EXERCISE REQUIREMENTS -> Note each line of the listing that contains the string "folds", and copy it.

AVAILABLE DATA ->
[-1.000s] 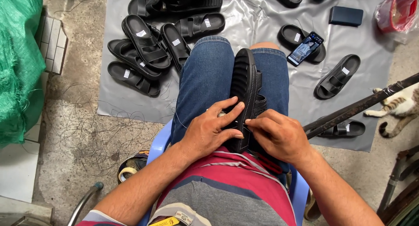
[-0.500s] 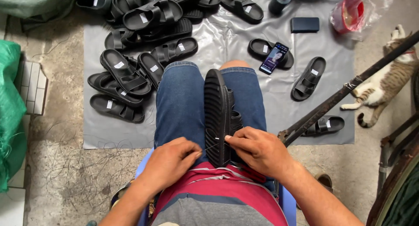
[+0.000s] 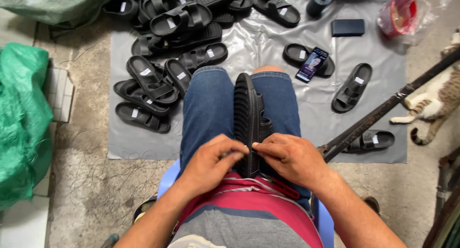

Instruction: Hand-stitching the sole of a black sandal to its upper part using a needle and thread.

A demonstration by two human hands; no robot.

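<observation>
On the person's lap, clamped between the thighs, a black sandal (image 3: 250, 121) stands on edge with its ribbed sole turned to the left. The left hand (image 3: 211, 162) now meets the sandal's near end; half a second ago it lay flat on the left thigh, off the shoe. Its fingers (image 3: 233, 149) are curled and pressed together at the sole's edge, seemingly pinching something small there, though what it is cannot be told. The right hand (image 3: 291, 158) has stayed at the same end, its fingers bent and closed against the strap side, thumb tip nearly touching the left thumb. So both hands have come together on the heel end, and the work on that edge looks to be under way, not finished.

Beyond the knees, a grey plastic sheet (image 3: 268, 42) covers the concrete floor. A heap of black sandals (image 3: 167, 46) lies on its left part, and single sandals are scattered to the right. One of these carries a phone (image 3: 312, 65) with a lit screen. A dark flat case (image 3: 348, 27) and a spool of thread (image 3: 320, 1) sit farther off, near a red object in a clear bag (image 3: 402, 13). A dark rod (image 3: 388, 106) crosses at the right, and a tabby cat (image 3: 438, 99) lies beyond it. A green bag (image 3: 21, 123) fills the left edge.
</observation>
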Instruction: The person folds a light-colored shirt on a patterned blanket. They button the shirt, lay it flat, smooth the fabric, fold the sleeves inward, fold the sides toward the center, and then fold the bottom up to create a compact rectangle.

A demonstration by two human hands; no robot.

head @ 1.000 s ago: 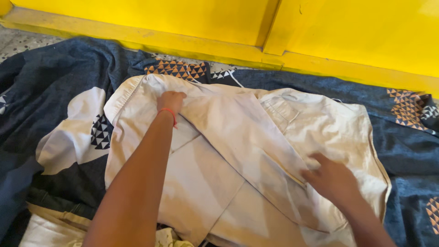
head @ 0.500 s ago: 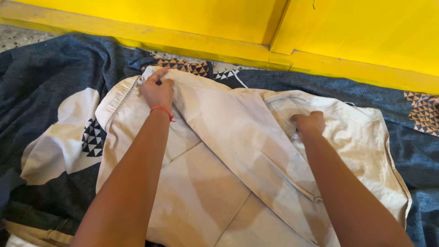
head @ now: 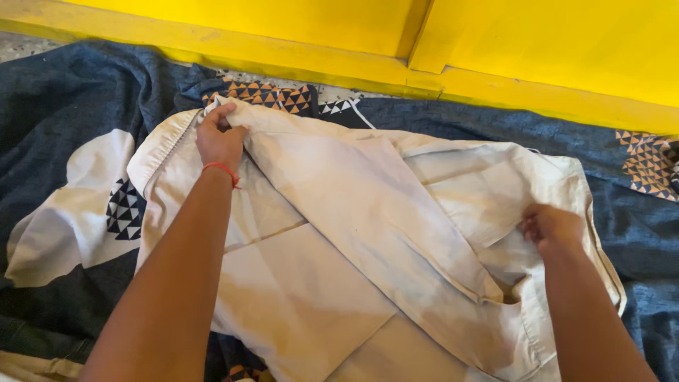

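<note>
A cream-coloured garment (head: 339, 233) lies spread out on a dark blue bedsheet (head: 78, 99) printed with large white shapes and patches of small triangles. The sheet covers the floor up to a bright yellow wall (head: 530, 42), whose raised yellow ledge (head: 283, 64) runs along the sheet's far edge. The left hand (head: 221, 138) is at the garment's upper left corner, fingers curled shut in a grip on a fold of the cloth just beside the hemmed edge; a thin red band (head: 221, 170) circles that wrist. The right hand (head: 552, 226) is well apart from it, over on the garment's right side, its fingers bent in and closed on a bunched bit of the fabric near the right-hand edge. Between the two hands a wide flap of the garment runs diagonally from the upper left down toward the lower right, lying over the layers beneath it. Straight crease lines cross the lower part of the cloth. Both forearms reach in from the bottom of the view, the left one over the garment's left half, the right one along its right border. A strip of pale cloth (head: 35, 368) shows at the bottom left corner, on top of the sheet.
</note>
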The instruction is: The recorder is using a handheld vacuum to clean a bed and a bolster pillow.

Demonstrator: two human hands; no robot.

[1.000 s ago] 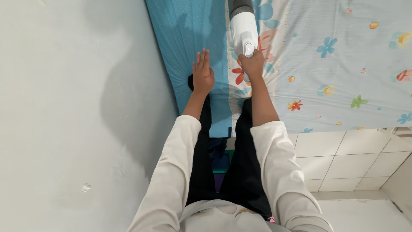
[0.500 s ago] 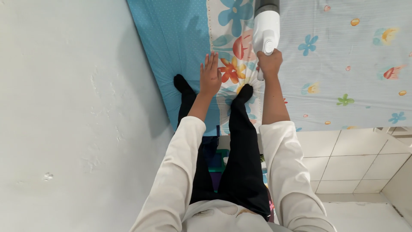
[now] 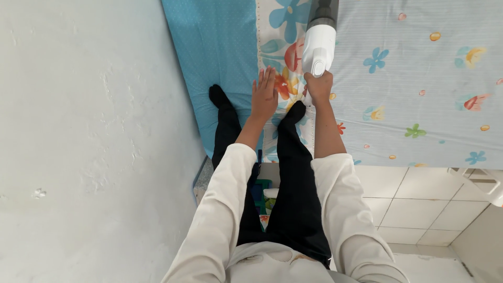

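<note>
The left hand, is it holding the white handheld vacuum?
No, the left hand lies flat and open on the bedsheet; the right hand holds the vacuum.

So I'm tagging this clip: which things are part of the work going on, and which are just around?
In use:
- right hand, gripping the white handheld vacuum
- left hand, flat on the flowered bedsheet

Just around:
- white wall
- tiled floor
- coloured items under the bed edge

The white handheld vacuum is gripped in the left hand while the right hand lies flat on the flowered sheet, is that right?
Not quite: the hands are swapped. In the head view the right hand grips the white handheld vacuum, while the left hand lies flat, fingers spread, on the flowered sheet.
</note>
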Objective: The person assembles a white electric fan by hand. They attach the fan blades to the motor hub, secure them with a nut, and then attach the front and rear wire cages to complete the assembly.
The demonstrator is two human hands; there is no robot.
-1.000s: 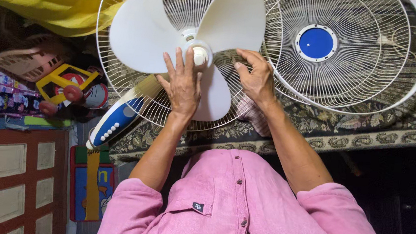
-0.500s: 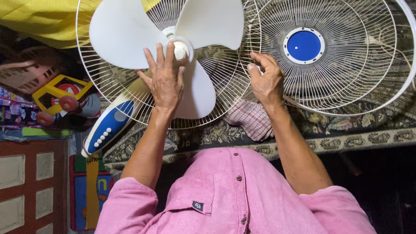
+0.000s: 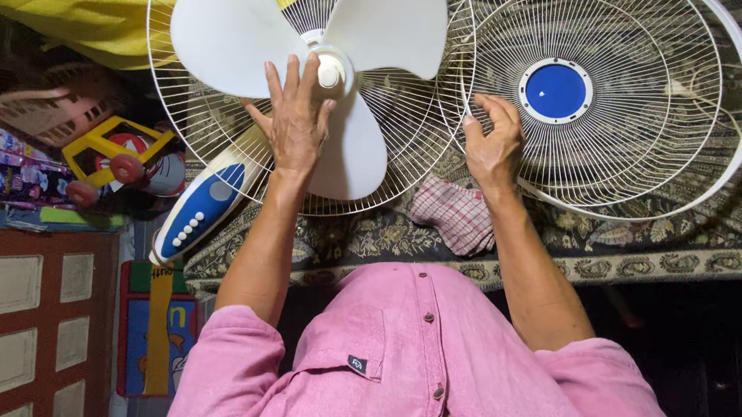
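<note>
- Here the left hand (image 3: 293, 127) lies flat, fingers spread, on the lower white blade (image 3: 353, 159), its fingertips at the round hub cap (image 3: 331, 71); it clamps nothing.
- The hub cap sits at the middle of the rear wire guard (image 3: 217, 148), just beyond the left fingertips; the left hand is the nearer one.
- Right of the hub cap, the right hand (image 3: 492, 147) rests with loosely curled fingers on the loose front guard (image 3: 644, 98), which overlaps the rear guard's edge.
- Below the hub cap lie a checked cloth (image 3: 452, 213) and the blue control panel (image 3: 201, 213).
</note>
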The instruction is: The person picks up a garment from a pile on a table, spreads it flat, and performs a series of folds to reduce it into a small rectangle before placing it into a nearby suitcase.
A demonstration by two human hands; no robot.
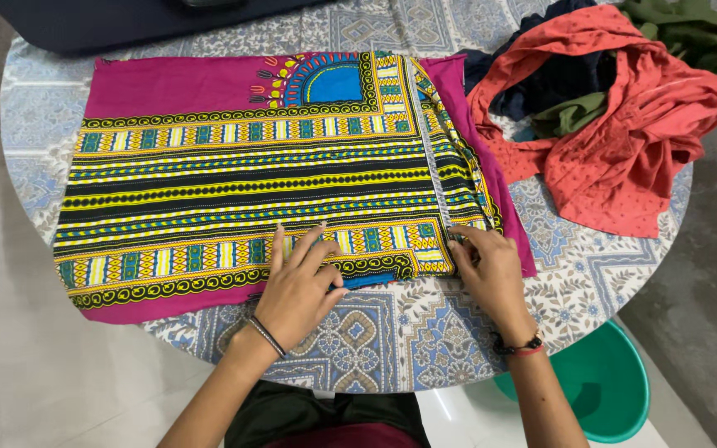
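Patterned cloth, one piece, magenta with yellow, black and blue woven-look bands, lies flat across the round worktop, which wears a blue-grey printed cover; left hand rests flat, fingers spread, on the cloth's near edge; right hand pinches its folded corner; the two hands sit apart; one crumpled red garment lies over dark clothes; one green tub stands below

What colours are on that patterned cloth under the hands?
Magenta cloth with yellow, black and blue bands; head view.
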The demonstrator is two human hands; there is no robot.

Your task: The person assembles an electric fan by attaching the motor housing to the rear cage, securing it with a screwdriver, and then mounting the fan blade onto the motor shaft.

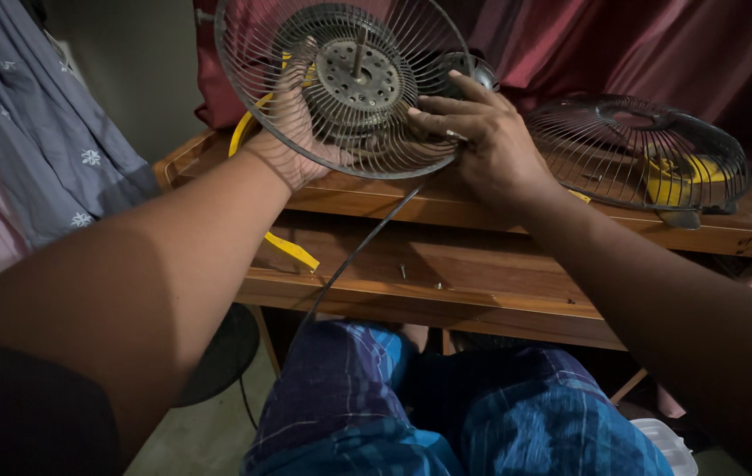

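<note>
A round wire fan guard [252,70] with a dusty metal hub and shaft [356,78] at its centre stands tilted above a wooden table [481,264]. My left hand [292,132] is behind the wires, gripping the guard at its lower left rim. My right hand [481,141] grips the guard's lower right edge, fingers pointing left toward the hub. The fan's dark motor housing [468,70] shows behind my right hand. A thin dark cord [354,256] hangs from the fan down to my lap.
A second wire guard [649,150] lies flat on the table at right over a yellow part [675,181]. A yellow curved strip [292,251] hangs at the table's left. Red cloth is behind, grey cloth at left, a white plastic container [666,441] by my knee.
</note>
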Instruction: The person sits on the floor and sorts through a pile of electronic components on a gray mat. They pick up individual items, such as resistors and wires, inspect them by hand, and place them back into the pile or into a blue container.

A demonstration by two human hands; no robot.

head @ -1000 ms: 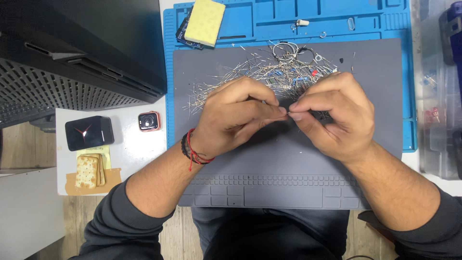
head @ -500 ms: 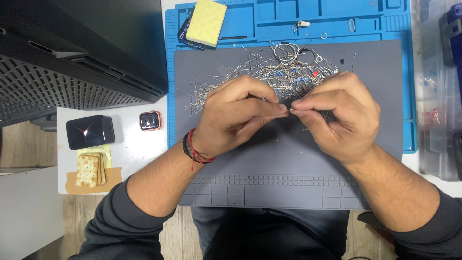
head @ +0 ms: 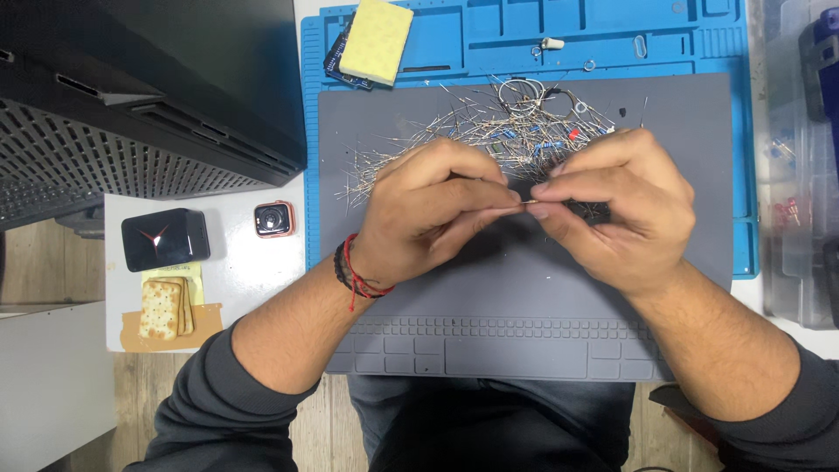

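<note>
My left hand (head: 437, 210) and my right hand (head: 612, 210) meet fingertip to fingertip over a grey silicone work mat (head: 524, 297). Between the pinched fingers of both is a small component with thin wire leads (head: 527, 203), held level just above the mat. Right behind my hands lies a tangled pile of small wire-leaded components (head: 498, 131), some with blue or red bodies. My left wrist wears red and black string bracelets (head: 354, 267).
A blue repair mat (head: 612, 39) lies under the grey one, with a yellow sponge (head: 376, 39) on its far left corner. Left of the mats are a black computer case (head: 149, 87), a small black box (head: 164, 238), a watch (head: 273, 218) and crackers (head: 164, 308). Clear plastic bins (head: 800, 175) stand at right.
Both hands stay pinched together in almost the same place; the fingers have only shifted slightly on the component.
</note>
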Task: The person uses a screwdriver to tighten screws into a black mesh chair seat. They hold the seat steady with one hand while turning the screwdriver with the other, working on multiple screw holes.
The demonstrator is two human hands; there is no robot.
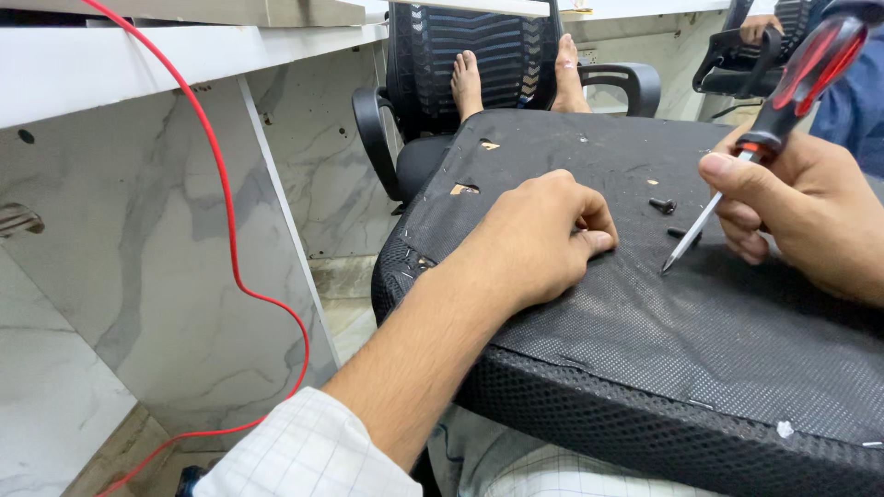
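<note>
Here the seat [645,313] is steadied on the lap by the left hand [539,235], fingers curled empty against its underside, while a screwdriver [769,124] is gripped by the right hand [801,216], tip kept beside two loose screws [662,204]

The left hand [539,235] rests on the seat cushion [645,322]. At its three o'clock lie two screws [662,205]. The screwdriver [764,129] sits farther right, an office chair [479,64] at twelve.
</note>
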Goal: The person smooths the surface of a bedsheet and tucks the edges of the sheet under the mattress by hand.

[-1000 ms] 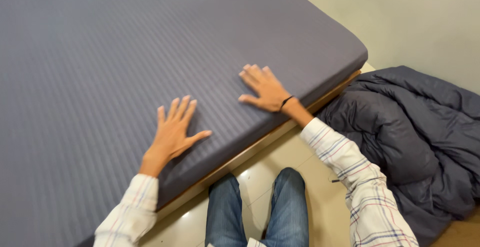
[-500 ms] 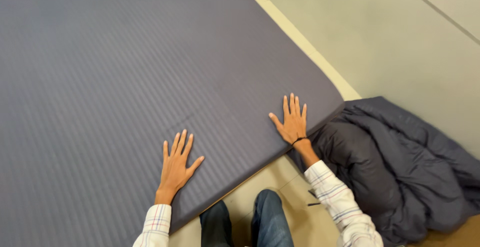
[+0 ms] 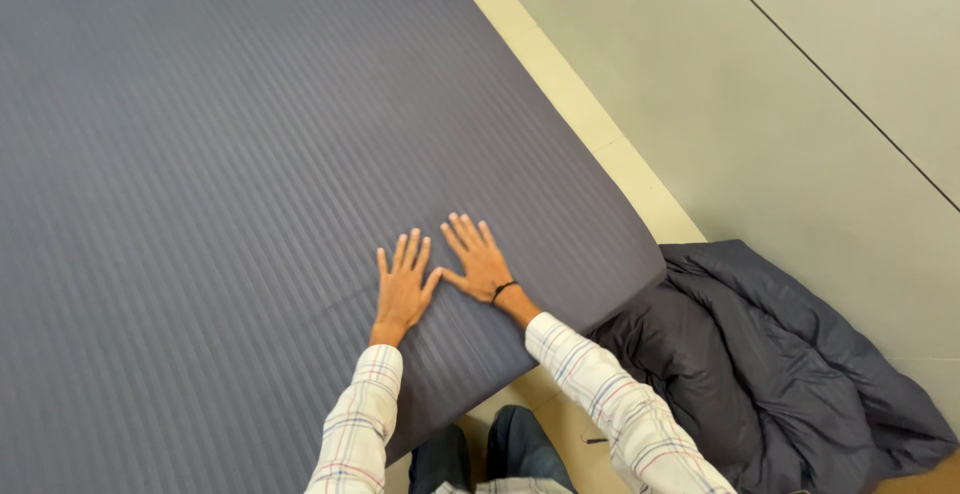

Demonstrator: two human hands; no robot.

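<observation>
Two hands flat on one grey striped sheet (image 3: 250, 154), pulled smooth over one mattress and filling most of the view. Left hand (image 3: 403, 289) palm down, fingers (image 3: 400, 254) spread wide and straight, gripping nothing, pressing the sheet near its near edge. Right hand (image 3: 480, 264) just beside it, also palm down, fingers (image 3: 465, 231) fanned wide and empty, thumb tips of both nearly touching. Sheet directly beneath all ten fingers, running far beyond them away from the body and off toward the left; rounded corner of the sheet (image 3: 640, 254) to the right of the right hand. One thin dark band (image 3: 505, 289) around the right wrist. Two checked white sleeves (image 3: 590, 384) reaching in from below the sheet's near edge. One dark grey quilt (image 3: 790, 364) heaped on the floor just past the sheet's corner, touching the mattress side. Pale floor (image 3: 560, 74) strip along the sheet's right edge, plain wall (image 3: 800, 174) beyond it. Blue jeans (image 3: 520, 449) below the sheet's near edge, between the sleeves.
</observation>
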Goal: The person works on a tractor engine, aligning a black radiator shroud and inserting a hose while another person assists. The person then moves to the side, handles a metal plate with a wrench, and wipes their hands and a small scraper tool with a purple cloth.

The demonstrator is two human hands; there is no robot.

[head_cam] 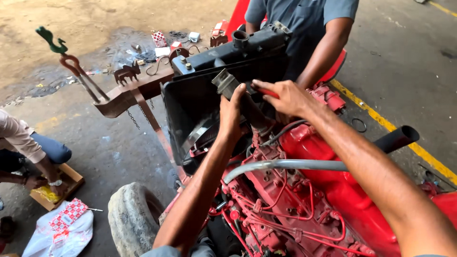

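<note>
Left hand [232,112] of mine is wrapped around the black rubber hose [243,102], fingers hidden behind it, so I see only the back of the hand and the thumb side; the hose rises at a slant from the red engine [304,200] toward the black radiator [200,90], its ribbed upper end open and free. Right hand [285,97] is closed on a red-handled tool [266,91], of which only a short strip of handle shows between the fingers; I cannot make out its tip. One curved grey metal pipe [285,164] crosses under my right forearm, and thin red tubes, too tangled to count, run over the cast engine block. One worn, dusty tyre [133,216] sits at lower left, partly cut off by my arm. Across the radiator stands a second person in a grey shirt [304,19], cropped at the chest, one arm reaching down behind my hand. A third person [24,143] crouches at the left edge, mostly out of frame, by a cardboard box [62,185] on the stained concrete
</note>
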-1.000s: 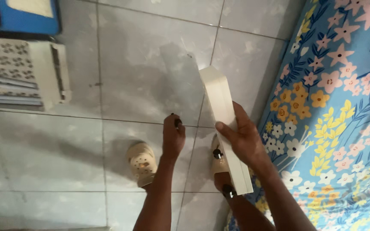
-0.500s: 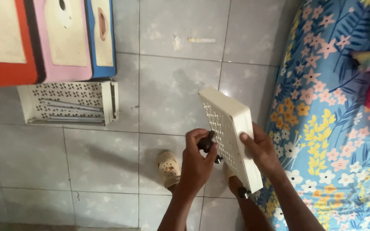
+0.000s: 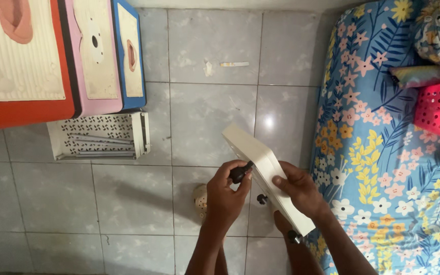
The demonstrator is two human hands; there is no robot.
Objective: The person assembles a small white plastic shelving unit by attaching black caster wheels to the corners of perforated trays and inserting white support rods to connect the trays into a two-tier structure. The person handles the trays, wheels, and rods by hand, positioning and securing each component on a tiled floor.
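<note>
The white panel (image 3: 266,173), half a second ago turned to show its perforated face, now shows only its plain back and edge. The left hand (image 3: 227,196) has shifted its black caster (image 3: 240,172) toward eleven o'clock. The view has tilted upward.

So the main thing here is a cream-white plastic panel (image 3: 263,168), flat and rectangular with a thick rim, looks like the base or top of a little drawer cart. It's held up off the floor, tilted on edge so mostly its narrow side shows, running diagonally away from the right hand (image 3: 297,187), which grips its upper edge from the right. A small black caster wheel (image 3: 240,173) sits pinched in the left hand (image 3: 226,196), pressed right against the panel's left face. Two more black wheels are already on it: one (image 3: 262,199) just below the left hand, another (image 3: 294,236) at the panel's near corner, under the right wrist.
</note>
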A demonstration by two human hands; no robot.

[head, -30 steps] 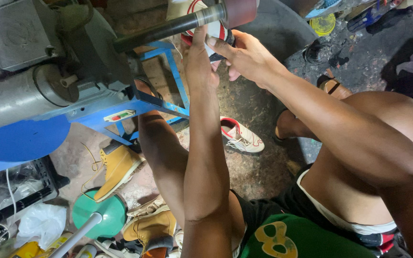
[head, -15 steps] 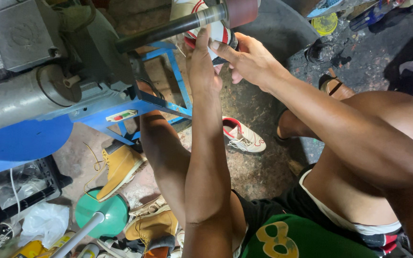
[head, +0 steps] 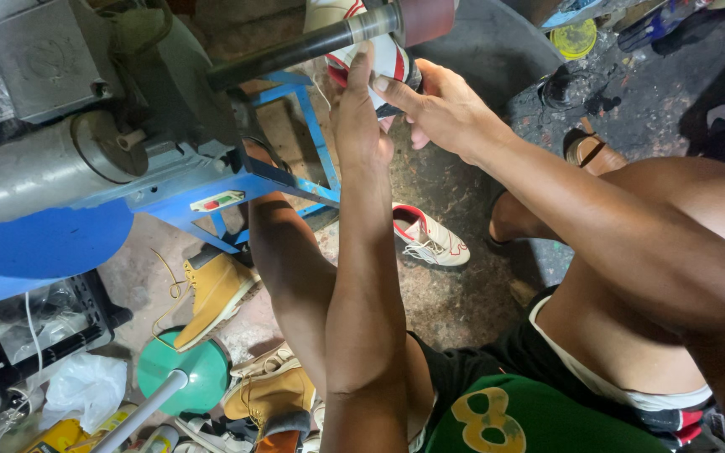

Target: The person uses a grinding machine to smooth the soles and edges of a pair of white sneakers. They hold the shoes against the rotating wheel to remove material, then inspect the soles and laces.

REPLY TO THE TASK ->
Instruction: The person folds a light-colored shirt on a patterned blanket. They button the shirt, lay it flat, smooth the fabric, fold the sleeves inward, fold the sides toward the center, and then fold the bottom up to create a compact rectangle.
The instruction is: The person picks up a garment from a pile on a table, spreads it flat, and performs a series of folds to reduce it into a small rectangle before placing it into a nearby suitcase.

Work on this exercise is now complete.